Cinta Rabiah
Rabiah, kau kecewa
pada peradaban
manusia
buru-buru merujuk Tuhan
bercinta
gemerincing rebana dan tarian
dendangan sepanjang jalan
sebagai sahaya kesepian
samalah seperti
ketika kau berlari-lari
menating semangkok air
dan setitik api
imajinasi
cinta yang menghanguskan surga
adalah sepercik angan
yang dusta
angkuh dalam kelembutan
kata-kata
rela sepenuh-penuh neraka
menyingkap hijab
kau
manusia
Analisis Puisi:
Puisi “Cinta Rabiah” karya Damiri Mahmud adalah meditasi puitik yang mengangkat sosok Rabi’ah al-Adawiyah, tokoh sufi perempuan legendaris dari Basrah, yang terkenal karena cintanya yang murni dan absolut kepada Tuhan.
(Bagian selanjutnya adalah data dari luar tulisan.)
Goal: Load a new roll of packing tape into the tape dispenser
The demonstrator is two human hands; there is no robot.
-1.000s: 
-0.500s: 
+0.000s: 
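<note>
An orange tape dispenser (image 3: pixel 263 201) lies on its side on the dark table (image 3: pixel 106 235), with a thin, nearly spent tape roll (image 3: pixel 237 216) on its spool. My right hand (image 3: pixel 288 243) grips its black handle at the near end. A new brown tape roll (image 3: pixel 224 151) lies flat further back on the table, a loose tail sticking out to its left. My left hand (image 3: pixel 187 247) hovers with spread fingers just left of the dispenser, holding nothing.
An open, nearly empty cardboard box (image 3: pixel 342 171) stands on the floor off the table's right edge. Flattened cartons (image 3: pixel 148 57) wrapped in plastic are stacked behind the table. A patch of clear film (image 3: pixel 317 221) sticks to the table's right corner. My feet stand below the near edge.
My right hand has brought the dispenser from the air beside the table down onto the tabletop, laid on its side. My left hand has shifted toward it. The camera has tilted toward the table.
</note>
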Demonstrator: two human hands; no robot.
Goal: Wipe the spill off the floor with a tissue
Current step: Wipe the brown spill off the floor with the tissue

Dalam puisi ini, penyair tidak sekadar mengenang Rabiah sebagai simbol spiritualitas, tetapi juga menjadikannya personifikasi kritik terhadap cinta-cinta palsu yang dibungkus simbolisme agama dan formalitas spiritual.
Dengan gaya puitik yang kontemplatif dan simbolis, puisi ini menghadirkan suara yang lirih, getir, dan penuh refleksi, sekaligus membuka perenungan tentang hakikat cinta yang sejati — cinta yang melampaui pahala dan siksa, cinta yang menghanguskan surga, dan cinta yang hanya ingin melebur dalam kehadiran-Nya.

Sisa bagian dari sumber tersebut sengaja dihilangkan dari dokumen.